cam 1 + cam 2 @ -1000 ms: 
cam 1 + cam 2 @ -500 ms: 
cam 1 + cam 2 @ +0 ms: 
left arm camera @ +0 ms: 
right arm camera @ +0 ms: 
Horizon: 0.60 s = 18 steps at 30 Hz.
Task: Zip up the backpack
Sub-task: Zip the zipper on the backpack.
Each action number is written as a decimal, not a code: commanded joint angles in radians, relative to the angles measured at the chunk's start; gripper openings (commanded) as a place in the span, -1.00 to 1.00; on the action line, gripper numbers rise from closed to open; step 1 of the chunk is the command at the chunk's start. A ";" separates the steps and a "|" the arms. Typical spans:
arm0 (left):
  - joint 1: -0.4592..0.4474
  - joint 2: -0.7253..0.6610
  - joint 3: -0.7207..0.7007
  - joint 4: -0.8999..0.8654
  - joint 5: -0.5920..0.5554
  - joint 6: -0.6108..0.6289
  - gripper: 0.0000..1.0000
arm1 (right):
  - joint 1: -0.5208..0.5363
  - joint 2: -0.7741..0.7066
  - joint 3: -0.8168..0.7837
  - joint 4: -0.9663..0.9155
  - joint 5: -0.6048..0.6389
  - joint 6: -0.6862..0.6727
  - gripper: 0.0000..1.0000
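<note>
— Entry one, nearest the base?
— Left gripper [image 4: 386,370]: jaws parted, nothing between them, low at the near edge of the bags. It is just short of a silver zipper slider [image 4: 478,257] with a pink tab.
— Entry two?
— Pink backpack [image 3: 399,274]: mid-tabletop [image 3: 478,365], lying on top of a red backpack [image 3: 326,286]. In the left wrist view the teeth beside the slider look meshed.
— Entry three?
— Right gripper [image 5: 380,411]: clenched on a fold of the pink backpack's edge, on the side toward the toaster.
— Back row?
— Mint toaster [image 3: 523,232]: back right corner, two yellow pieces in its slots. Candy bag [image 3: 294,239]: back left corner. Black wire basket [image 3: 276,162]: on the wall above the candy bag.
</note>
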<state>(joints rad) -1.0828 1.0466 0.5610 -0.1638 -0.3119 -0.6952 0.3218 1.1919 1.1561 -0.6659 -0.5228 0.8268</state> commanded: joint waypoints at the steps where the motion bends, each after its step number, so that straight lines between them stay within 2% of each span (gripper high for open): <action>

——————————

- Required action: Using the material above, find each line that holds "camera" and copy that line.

- Response to this task:
left arm camera @ +0 ms: 
right arm camera @ +0 ms: 

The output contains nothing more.